Radiographs of a 19-year-old Cambodian man with severe kyphoscoliotic deformity secondary to neurofibromatosis, who was treated by Dr. Weinstein in Ho Chi Minh City.
Courtesy of Stuart L. Weinstein, MD


Published 12/1/2009
Annie Hayashi

Teaching surgeons to do more than surgery

Exchange program provides vital instruction in spine, adult reconstruction

“In all my travels, the Hospital for Trauma and Orthopaedics (HTO) in Ho Chi Minh City was the most overcrowded and under resourced of any hospital I have ever seen,” said Stuart L. Weinstein, MD. “But the doctors do a wonderful job.”
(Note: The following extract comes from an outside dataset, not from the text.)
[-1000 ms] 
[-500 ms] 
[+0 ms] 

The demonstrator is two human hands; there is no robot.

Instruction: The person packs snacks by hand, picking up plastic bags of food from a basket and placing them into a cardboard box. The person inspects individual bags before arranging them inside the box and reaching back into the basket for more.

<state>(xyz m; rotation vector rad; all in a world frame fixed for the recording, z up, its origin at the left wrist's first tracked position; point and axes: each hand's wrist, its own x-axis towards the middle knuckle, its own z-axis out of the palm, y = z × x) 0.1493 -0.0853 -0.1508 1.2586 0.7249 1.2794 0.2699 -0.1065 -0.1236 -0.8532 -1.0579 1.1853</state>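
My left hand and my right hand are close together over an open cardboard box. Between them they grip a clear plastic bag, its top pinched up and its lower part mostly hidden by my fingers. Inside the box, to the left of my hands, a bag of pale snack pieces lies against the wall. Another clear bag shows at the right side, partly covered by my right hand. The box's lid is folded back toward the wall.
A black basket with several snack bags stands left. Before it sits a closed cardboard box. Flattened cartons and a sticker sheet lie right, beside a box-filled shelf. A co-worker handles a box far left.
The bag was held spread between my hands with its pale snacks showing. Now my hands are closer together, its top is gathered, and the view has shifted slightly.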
As part of the AAOS-VOA Visiting Faculty and Development Program, Dr. Weinstein spent 9 days in Ho Chi Minh City giving lectures on various spine procedures, presenting case studies, and performing surgery. His host was Vo Van Thanh, MD, chief of orthopaedics at HTO.

“Dr. Thanh is a wonderful person for whom I have great respect and admiration,” said Dr. Weinstein. “It is really quite amazing what he and his staff can do, given the profound lack of infrastructure and even the most basic levels of support.”
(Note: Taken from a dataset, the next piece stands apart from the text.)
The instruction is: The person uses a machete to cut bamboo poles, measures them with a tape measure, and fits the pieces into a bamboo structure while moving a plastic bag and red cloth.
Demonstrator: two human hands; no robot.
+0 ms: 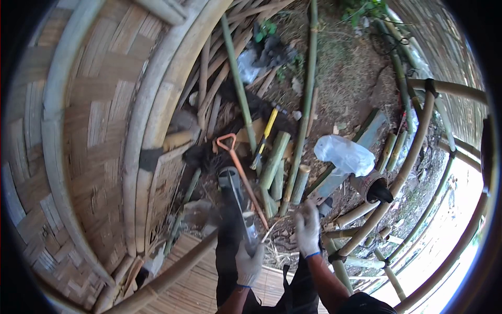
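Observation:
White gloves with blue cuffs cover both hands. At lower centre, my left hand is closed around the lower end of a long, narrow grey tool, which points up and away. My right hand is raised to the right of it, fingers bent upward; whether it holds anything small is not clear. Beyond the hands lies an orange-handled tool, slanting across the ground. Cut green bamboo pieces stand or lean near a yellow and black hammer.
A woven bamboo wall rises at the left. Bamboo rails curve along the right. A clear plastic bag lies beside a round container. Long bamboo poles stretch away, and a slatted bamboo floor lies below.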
HTO has only 440 beds, but 900 to 1,000 inpatients. The hospital’s operating rooms are used 24 hours a day, 7 days a week; 24,000 major surgeries and 36,000 minor surgeries are performed there each year.
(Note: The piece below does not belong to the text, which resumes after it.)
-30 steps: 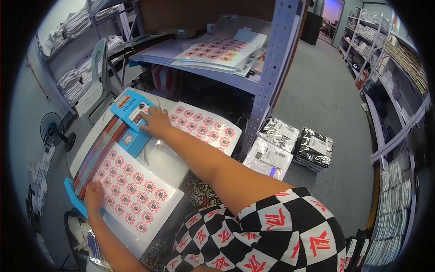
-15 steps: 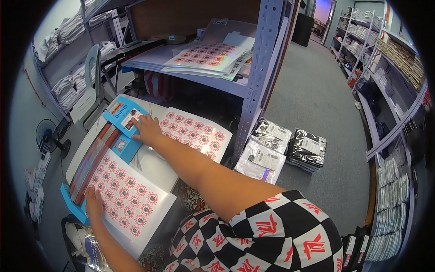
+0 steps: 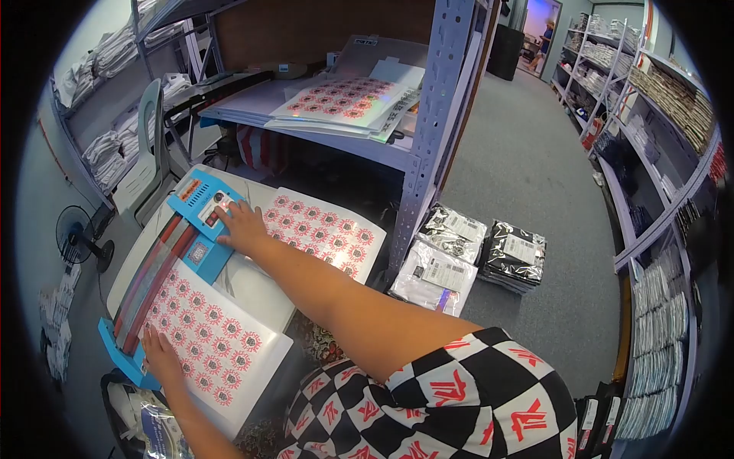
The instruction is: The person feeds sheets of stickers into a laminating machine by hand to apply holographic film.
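Note:
A blue roller machine with red rollers lies on a white table. My right hand rests on its control panel, fingers spread over the buttons and holding nothing. One end of a sheet of red and black round prints is at the rollers. On that sheet's left edge, near the blue end piece, lies my left hand, its fingers stretched out flat. A second printed sheet lies beyond my right forearm.
A metal shelf above the table bears more printed sheets. Wrapped packages stand on the floor to the right. A fan and a chair are at the left. Far back, a person is at the doorway.
The view has shifted slightly. My right hand stays at the panel and my left hand on the sheet's edge. A person now shows in the far doorway.

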Tool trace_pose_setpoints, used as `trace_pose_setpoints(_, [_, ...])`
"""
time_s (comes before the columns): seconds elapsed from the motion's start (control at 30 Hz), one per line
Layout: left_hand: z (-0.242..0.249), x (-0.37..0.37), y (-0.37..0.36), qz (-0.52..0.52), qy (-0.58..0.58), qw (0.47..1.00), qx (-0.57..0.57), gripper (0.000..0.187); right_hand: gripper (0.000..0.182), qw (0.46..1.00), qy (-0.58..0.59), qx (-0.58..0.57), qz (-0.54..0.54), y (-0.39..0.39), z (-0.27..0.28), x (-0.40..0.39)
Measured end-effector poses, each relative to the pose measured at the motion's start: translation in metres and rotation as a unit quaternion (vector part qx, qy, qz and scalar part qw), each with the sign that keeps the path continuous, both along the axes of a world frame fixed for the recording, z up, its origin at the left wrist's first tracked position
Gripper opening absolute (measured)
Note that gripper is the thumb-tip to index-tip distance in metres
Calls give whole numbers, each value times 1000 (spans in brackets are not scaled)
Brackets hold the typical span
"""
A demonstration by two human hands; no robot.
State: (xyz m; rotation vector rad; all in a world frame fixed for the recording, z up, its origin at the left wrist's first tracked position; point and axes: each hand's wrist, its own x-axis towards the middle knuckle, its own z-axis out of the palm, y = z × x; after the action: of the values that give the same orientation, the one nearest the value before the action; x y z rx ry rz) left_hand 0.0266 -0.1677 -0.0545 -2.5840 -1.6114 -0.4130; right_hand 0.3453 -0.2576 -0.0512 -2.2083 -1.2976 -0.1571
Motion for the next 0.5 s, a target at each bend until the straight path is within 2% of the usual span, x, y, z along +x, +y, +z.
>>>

“The magnitude of the spinal deformities is much more severe than we now see in the United States,” said Dr. Weinstein. “When I started my practice 37 years ago, I had cases that were comparable to what I saw in Vietnam.”

Challenging spinal surgeries
According to Dr. Weinstein, the Vietnamese orthopaedic surgeons rarely see patients during the early stages of a disease. “They see them at the end of the disease processes,” he said.

In addition to examining more than 60 patients, Dr. Weinstein performed four very complex surgical procedures in a crowded operating room that was not air conditioned.

One patient was a Cambodian man with neurofibromatosis and a very large kyphoscoliosis. “It was an extremely severe case. I’ve done a lot of neurofibromatosis cases in my life but this was the most severe I’ve ever treated,” he said.

“The assistant surgeons all had excellent technical capabilities and were very dexterous,” he added.

Dr. Weinstein also operated on a patient with a congenital hemiverte-bra, one with adolescent idiopathic scoliosis, and a scoliosis patient with Chiari malformation. In every case, the condition had progressed beyond the usual stage when surgery would have been recommended if the patient had been in the United States.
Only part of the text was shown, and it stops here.